May
Elizabeth Albright was a hulk of a woman, nigh onto 200 pounds and
just shy of 6 foot tall in her stocking feet. It was said she could
out work, out drink, out shoot and out fight anyone on either of the
islands. An early widowhood had left her with precious few options -
she had four sons to provide for when her husband was lost at sea
during a hurricane – and she became the only female captain in the
fishing fleet by necessity. She was, as the old men who gathered at
Curt’s store liked to say, “….an imposin’ figure of a woman…”
and not one to be trifled with.
After
the second hurricane, when she had to bury all four of the boys she
had birthed and raised,
the
loss was incomprehensible and the entire village went into mourning
with her. It was a full six weeks before she emerged from the
battered house overlooking the passage. She spent the remainder of
the summer repairing and rebuilding the roof and the fences and the
barn. She worked mostly alone, a solitary figure in overalls and hip
boots turned down to the ankles with only an old hound dog and a yoke
of oxen for company. Every few days, Nana would send me to her house
with a fresh apple pie or a plate of biscuits and May Elizabeth would
nod and thank me but she never stopped whatever work she was doing.
“She
needs to be done by Labor Day,” Sparrow said, “Afore the winter
gits here and the weather turns.”
“Ayuh,”
my grandmother agreed, “If anybody can do it, May Elizabeth can.”
And
she did. It took working from dawn to dusk, 7 days a week, through
the rain and fog as well as the fine days. The village marveled at
her energy and persistence and sheer stubborn spirit. Help was
offered but she most always turned it down – she wanted to heal in
her own way and her own time.
“Grief,”
Sparrow said once, “is a private place. Ain’t no way out ‘cept
straight through. And there be times when you got to go alone.”
So
when there was a knock on the back door the day before we were to
leave for home, nobody was more surprised then we were to see May
Elizabeth. She looked tired and there was more gray in her hair than
I remembered – also there were flecks of paint here and there in
her hair and on her flannel shirt and overalls – but she stood tall
and straight and even managed a hesitant half-smile.
“I’m
beholden to you, Missus,” she told my grandmother, “You and the
little ones been right kind to me these past weeks and it ain’t
like I ain’t noticed. I been thinkin’ I might oughta come round
and thank you ‘fore you head out. Mebbe see if you needed any help
packin’ up or what not.”
It
took a lot to render my grandmother speechless and to her credit, she
recovered quickly, assuring May Elizabeth that though she appreciated
the offer, we were fine and not in need of anything and she declared,
where were her manners, would she come in for coffee and a sweet
roll. May shook her head immediately, mumbled something about having
to finish whitewashing the fence, and then produced a bakery box tied
with twine, placed it in the woodbox and before Nana could even open
the screen door, was half way down the front path and out of sight.
Opening
the bakery box, my grandmother could only laugh. May Elizabeth had
packed us a bag of dulse, two Jersey Milk bars, a tin of aspirin, a
box of crayons and several coloring books, a book of crossword
puzzles, a glass canning jar crammed with beach glass and assorted
shells, a pair of dice in a tiny velvet drawstring bag and a slightly
ragged stuffed bear wearing a t shirt with “I Love Digby”

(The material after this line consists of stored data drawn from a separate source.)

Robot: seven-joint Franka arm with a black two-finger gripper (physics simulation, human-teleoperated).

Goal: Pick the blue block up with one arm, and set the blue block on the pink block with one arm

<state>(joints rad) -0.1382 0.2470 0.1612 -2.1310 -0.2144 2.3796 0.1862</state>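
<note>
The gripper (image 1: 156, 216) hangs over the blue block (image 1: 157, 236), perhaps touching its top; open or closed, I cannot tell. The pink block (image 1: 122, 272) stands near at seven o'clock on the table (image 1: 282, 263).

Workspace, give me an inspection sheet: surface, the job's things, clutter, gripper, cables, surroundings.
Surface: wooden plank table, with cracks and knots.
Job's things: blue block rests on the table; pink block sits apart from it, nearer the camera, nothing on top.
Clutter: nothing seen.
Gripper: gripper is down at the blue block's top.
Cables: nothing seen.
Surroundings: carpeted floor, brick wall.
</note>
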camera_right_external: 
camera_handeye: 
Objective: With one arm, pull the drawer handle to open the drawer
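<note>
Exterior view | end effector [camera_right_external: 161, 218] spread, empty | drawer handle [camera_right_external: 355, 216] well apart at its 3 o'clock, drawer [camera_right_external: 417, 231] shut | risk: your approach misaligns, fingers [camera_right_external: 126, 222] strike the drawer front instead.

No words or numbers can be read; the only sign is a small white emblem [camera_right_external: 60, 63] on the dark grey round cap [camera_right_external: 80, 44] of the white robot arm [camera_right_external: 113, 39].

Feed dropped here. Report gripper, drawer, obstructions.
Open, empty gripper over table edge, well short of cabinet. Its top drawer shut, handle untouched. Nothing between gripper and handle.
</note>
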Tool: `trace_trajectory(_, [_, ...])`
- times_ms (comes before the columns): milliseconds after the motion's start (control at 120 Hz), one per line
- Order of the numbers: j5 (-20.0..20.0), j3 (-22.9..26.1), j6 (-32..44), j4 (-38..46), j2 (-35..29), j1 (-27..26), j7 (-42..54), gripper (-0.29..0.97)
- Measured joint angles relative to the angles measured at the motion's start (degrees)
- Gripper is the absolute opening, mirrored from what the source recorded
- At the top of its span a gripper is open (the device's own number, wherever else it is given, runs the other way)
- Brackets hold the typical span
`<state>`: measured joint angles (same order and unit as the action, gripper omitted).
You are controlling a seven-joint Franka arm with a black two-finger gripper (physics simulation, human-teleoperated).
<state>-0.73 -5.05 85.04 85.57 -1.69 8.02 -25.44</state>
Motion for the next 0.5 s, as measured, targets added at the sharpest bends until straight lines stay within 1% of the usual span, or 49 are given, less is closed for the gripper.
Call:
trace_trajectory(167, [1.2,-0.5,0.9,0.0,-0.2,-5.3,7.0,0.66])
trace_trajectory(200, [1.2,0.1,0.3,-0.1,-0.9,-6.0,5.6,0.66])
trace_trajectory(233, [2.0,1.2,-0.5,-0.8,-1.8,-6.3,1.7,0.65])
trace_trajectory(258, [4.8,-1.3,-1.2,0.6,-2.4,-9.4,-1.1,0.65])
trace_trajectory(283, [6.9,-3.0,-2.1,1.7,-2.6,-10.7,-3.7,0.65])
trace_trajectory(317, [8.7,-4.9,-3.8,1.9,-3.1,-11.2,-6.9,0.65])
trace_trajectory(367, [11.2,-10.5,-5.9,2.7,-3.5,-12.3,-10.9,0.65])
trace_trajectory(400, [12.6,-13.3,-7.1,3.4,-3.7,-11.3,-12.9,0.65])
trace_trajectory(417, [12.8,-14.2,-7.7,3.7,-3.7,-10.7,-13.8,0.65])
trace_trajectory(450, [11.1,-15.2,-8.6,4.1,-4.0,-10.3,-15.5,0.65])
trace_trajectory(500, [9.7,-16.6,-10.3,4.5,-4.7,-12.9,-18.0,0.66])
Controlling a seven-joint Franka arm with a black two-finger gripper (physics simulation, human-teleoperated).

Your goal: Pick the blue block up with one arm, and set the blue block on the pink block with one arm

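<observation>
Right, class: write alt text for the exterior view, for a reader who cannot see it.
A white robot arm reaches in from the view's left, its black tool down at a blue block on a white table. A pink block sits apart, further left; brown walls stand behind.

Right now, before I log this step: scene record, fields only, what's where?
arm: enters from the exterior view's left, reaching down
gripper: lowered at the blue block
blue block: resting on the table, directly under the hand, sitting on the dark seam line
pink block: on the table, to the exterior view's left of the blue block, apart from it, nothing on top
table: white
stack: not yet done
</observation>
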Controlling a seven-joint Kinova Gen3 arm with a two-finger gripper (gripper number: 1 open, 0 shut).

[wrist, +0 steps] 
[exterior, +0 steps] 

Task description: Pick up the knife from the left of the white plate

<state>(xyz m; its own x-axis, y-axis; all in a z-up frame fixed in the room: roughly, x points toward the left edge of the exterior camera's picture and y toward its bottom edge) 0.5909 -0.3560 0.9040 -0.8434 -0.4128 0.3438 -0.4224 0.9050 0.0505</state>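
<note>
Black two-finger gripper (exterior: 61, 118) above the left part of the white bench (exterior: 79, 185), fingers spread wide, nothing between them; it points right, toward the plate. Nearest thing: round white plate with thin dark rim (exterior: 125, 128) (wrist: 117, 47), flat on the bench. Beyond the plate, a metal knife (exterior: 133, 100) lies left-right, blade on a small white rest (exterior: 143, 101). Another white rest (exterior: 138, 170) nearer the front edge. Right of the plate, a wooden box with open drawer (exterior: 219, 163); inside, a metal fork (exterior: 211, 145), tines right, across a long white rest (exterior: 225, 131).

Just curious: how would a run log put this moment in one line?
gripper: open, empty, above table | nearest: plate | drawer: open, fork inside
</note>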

written on it. Resting on top of
this odd collection of gifts was a clearly well worn record album –
“Diane Oxner Sings the Helen
Creighton Traditional Songs of Nova Scotia”.
Here’s
the chorus to one I still remember, “The Honest Working Man”.
Do
you want to buy the mitt, the sock, the ganzy frock,
The juniper post, the mussel or the clam,
The blueberry, the foxberry, the huckleberry, the cranberry,
The smelt, the pelt, the forty-foot ladder.
The thousand of brick or the sand.
The juniper post, the mussel or the clam,
The blueberry, the foxberry, the huckleberry, the cranberry,
The smelt, the pelt, the forty-foot ladder.
The thousand of brick or the sand.
Some
of the best gifts are tied with ribbons of memory.